Die regionalen Machtverschiebungen im Nahen Osten sind fundamental. Die Schwächung des Iran und seiner Stellvertreter schafft Raum für sunnitische Mächte wie Saudi-Arabien, die VAE und die Türkei. Diese Staaten diversifizieren ihre Sicherheitspartnerschaften und orientieren sich zunehmend an asiatischen Mächten, insbesondere Indien. Der geplante Gipfel zwischen der EU und den Ländern des Golfkooperationsrates 2026 in Saudi-Arabien wird zeigen, welche neuen Wege der Zusammenarbeit bei Handel und Energie möglich werden.

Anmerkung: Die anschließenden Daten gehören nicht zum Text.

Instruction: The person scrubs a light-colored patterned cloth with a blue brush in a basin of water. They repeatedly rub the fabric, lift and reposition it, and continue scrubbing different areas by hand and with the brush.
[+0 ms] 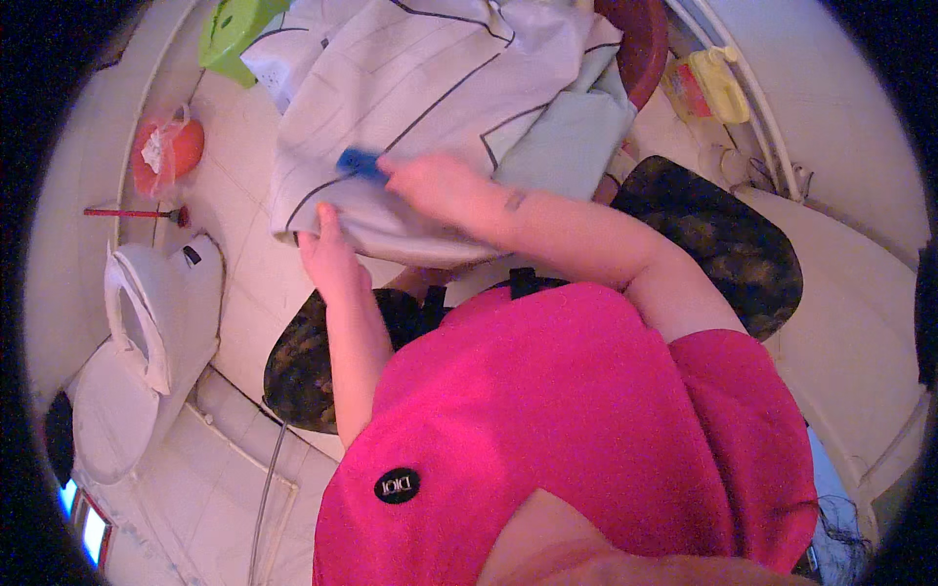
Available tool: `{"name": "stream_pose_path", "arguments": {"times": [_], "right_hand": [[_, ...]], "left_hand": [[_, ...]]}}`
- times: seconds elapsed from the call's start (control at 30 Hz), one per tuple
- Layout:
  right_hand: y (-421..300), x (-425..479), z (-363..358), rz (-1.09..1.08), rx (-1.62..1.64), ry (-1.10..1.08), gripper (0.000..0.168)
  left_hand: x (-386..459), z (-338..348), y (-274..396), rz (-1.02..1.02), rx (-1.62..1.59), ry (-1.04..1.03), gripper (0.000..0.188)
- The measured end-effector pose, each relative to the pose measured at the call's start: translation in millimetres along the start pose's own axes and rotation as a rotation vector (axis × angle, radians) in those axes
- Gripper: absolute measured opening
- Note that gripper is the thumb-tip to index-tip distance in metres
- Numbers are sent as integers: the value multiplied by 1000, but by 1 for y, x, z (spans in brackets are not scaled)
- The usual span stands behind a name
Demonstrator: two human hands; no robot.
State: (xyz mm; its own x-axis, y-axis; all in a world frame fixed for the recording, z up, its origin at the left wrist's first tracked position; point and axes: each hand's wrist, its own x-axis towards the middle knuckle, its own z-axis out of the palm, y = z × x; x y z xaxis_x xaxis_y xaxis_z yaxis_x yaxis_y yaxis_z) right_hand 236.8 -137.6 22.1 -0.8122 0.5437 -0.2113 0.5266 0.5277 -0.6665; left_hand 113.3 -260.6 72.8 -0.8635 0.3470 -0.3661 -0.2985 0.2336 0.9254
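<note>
A large pale cloth [396, 95] with thin dark lines spreads out in front of me, its near edge hanging close to my knees. In my right hand [440, 187] is a small blue brush [360, 162], pressed against the cloth; both are blurred, and its bristles are hidden. My left hand [327, 253] pinches the cloth's near left edge, thumb on top and fingers underneath. A pale green section of the cloth [568, 150] lies folded to the right of my right hand.
Behind the cloth at the right stands a dark red tub [648, 51]. A yellow jug [714, 84] is by the pipes along the wall. On the left are a green plastic item [231, 36], an orange-red round object in clear plastic [170, 154], a red-handled brush [135, 213] and a white toilet [157, 315].
</note>
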Motion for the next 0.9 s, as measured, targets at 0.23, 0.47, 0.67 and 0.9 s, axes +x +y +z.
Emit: {"name": "stream_pose_path", "arguments": {"times": [0.23,0.47,0.67,0.9], "right_hand": [[204,11,-65,622,-245,205,32],[-21,-38,-15,-27,379,-129,36],[117,-36,-40,530,-19,110,33],[29,-49,-32,164,7,-40,34]], "left_hand": [[-3,5,10,113,7,80,36],[-1,13,0,20,-4,46,43],[-14,6,14,139,-35,18,44],[6,10,-10,102,16,6,46]]}}
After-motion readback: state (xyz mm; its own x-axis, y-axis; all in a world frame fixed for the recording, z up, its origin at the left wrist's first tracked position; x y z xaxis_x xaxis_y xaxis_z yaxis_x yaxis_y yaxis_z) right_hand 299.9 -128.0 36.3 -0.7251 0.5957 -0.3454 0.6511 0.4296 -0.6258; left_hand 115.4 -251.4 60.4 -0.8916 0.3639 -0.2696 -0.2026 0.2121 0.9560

Israel hat durch seine militärischen Erfolge nicht nur die iranische Bedrohung reduziert, sondern auch neue Realitäten geschaffen. Die faktische Ausschaltung der iranischen Luftabwehr und die Erlangung der Lufthoheit über weite Teile des Irans verschaffen Jerusalem beispiellose operative Möglichkeiten. Dies verändert das strategische Gleichgewicht im gesamten Nahen Osten fundamental.

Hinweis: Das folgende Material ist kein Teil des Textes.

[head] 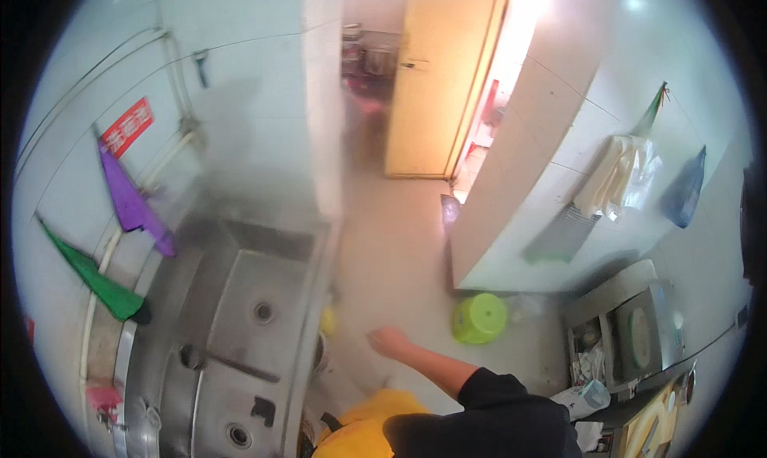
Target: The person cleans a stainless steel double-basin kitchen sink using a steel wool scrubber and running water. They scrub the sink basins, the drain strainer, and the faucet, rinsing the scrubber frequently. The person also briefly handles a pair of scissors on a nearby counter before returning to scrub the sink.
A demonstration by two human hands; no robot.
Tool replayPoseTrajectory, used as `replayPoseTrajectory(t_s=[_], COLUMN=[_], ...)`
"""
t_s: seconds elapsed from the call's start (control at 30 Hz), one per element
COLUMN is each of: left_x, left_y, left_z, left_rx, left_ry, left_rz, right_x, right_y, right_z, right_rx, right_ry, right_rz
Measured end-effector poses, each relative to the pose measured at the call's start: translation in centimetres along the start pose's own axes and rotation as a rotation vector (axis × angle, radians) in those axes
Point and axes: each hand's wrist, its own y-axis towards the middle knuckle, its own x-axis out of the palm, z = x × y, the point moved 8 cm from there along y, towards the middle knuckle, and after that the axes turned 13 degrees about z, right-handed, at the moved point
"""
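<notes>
My right hand (387, 342) hangs over the floor in front of my yellow apron (365, 425), its bare forearm coming out of a black sleeve (494, 392). The fingers look curled, but they are blurred and the palm side is hidden. No object shows in this hand. My left hand is out of view. To the left stands a stainless steel sink (263, 278) with two basins; a small dark thing (263, 410) lies in the nearer basin. A lime-green plastic stool (480, 318) is on the floor at the right.
Ahead, a yellow door (446, 80) stands ajar beyond a doorway. Purple (129, 188) and green (99, 284) cloths hang on the left wall below a red sign (127, 126) bearing writing. Plastic bags (617, 176) hang at right, above an open-fronted cabinet (635, 332).
</notes>
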Motion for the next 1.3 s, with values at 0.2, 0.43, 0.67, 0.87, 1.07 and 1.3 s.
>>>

Für die globale Ordnung bedeutet die Iran-Krise eine weitere Schwächung multilateraler Institutionen und internationaler Normen. Die Vereinten Nationen spielen in der Krise praktisch keine Rolle. Das iranische Atomprogramm, das ursprünglich durch das Joint Comprehensive Plan of Action (JCPOA) von 2015 reguliert werden sollte, ist nach dem einseitigen US-Ausstieg 2018 unkontrolliert. Die Internationale Atomenergiebehörde (IAEA) wird vom Iran systematisch an ihrer Arbeit gehindert.

Das Jahr 2026 wird laut Analysten zum Schlüsseljahr der globalen Neuordnung, in dem sich Macht, Märkte und Allianzen neu sortieren. Die Iran-Krise ist dabei ein zentraler Katalysator. Sie zeigt exemplarisch, wie die alte, regelbasierte internationale Ordnung unter massivem Druck steht und durch eine neue, von Machtpolitik und regionalen Einflusssphären geprägte Ordnung ersetzt wird.

Die kommenden Jahre werden zeigen, ob dieser Übergang einigermaßen geordnet verläuft oder in weitreichendes Chaos mündet. Viel hängt davon ab, wie die Iran-Krise gelöst wird – oder ob sie eskaliert und einen noch größeren regionalen Konflikt auslöst. Die internationale Gemeinschaft steht vor der Herausforderung, zwischen kurzfristigen militärischen oder geopolitischen Gewinnen und langfristiger regionaler Stabilität abzuwägen.